Research On Autonomous Rendezvous And Docking Technologies For Micro-Satellites Space Station

Autonomous Rendezvous and Docking (ARD) for spacecrafts is achieved by autonomous navigation, guidance and control methods. Profiting from the development of ARD technologies, On-orbit service has come out as a new research area recently. A new type of distributed satellite system named as Micro-Satellites Space Station (MSSS) is proposed based on such background. With respect to the requirement of docking, storage and separating for daughter-satellites, a novel ARD system for MSSS is presented, analyzed and validated in this paper.
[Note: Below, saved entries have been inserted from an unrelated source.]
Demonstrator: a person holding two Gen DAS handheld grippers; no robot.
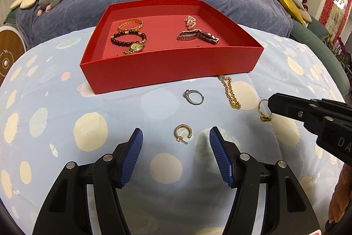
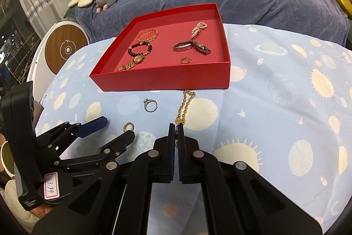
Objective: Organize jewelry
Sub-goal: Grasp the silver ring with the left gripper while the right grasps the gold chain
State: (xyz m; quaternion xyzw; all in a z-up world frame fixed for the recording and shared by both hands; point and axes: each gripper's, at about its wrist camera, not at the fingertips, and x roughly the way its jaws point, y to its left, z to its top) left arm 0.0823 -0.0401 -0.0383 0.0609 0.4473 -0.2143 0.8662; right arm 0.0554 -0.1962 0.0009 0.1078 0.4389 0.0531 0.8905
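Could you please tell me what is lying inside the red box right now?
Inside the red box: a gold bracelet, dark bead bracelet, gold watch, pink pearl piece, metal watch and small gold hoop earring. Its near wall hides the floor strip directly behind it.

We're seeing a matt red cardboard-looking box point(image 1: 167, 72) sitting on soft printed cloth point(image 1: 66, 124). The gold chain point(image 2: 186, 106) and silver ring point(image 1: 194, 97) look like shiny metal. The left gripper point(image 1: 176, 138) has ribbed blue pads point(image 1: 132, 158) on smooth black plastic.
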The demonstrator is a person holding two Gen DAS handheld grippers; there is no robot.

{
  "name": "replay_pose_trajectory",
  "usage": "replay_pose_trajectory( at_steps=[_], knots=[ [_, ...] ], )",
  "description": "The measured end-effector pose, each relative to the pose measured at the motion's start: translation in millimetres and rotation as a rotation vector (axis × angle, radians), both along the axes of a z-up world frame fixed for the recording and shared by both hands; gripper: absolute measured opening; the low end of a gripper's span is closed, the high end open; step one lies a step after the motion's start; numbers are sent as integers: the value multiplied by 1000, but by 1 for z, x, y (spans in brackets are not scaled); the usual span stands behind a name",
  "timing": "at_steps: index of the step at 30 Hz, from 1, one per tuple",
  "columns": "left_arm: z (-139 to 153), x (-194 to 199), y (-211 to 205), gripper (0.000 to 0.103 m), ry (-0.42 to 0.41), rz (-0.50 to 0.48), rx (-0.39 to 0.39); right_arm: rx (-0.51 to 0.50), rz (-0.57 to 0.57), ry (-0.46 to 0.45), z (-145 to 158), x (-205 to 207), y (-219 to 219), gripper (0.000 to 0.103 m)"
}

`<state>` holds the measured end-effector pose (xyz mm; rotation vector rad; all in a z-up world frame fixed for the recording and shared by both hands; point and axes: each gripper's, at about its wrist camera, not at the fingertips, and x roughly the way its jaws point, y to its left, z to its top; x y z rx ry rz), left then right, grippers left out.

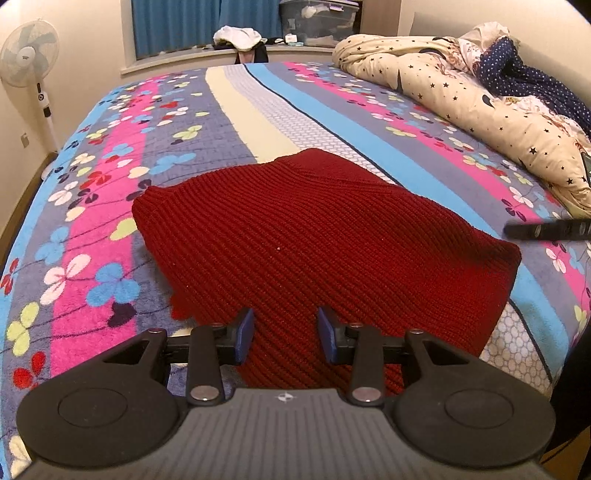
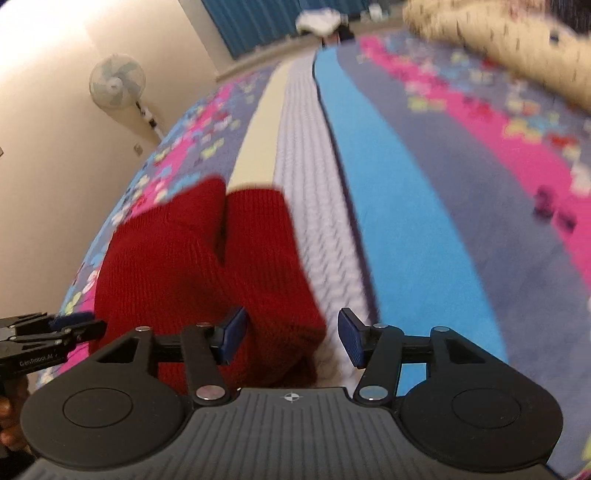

The research includes the contents as follows:In general, the key modules of ARD technologies for MSSS are mentioned and the programming scheme for developing procedure is also given.Deriving from the traditional“probe-cone”structure, a“serial-perch”docking mechanism is developed to carry out loading, storing and undocking functions. A parameterized virtual prototype is numerically simulated for demonstrations of mechanism performance focusing on error tolerance. By analysis of simulation results, a conclusion about the trade-off between docking period and impact energy when selecting the approach velocity is obtained, together with the primary factor leading to invalidation and the optimization strategy accordingly.The dynamic control problem during the final approach period is researched by LOS visual navigation system and orbit-attitude associated control method. Due to the wide tolerance of docking mechanism, a loosened control precision results with a simple and practicable control law based on Lyapunov stabilization theory. The coupling effects of orbit and attitude control output are also considered.Numerical simulations for relative orbit control during the final approach period are accomplished by Matlab and STK. The results show that V-Bar and R-Bar approach methods both satisfy the tolerance requirement of“serial-perch”docking mechanism. Comparisons of the two methods are also mentioned. The simulations for relative attitude control provide a validation for precision demands of orbit control and docking mechanism. Otherwise, feedback parameters can be optimized to result in a lower consumed energy. In addition, adequate precision margins have been added for both position and attitude, ensuring the reliability of whole system.This paper constitutes one of the important technologies for Micro-Satellites Space Station. It could also be used as reference for research of on-orbit services and distributed space tasks.